→ WHAT IS REQUIRED
Without the images, output each record below as it stands.
*** Opening DATA SUPPLIED ***
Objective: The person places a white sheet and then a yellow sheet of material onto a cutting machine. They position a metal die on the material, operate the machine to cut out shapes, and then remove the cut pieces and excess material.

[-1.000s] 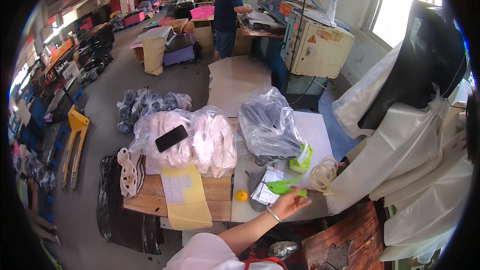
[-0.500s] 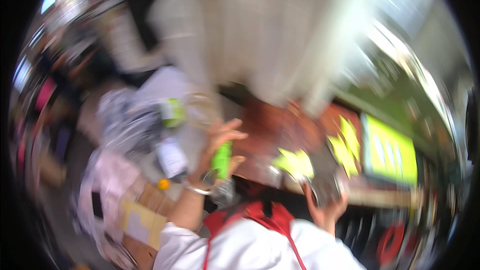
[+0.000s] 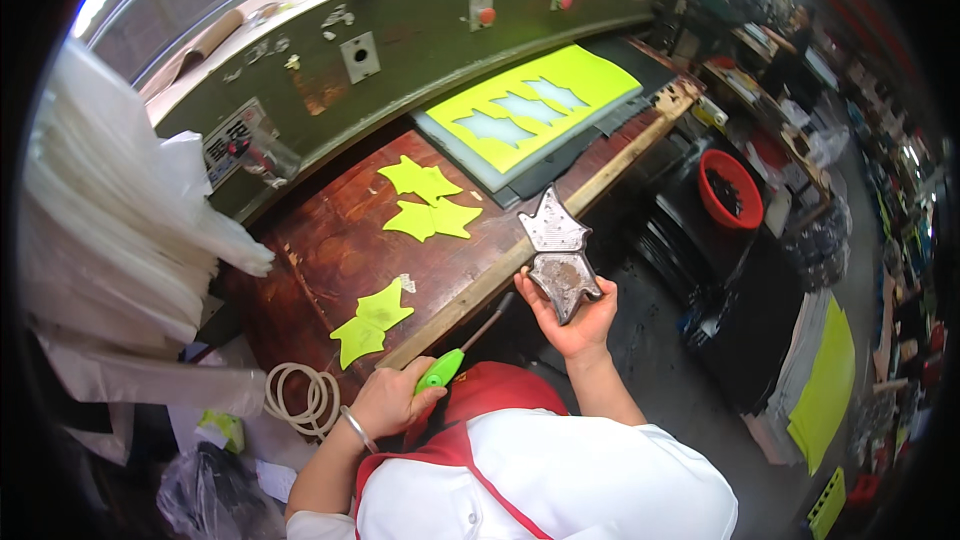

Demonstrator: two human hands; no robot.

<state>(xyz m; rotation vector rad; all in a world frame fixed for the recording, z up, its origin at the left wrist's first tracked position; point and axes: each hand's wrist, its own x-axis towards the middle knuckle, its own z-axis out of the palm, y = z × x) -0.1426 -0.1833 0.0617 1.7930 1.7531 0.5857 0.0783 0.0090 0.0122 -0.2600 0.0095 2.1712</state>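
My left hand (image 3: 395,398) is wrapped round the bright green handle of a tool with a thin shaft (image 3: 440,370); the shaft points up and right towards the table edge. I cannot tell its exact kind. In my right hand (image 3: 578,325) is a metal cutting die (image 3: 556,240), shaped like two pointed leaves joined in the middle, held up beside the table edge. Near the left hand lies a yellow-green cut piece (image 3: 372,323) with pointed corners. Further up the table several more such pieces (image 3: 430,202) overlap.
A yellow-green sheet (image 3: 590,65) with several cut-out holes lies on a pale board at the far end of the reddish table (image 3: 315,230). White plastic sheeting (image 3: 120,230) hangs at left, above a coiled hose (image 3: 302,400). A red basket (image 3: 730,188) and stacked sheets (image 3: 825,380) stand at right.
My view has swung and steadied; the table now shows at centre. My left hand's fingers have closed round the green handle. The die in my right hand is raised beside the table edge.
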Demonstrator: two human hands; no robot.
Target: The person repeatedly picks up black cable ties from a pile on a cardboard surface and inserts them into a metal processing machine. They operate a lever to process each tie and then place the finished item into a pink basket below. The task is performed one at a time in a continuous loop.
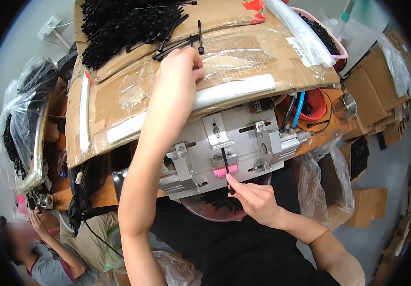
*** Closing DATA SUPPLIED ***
→ RESPONSE AREA
Objective: The person places a white sheet and then a yellow sheet of material onto a cutting machine. They position a metal die on the material, operate the machine to cut out shapes, and then remove the cut pieces and excess material.

[-1.000s] 
[-0.500s] 
[+0.000s] 

Demonstrator: two human hands; no robot.

<state>(xyz m; rotation vector rad; all in a world frame fixed for the recording, z up, its origin at the left wrist's first tracked position; point and axes: each hand's wrist, its own x-axis towards the middle knuckle, its own z-axis out of the palm, y = z × x) -0.1426 -0.1833 0.0617 1.7930 1.7531 0.5857 0.0783 0.0090 0.0122 -0.2600 0.0095 2.1712</state>
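My left hand (image 3: 395,398) is wrapped round the bright green handle of a tool with a thin shaft (image 3: 440,370); the shaft points up and right towards the table edge. I cannot tell its exact kind. In my right hand (image 3: 578,325) is a metal cutting die (image 3: 556,240), shaped like two pointed leaves joined in the middle, held up beside the table edge. Near the left hand lies a yellow-green cut piece (image 3: 372,323) with pointed corners. Further up the table several more such pieces (image 3: 430,202) overlap.
A yellow-green sheet (image 3: 590,65) with several cut-out holes lies on a pale board at the far end of the reddish table (image 3: 315,230). White plastic sheeting (image 3: 120,230) hangs at left, above a coiled hose (image 3: 302,400). A red basket (image 3: 730,188) and stacked sheets (image 3: 825,380) stand at right.
My view has swung and steadied; the table now shows at centre. My left hand's fingers have closed round the green handle. The die in my right hand is raised beside the table edge.
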Demonstrator: two human hands; no robot.
Target: The person repeatedly picks up black cable ties from a pile on a cardboard surface and inserts them into a metal processing machine. They operate a lever to process each tie and then place the finished item into a pink basket below. The task is performed one at a time in a continuous loop.

Nothing further is required by the exercise.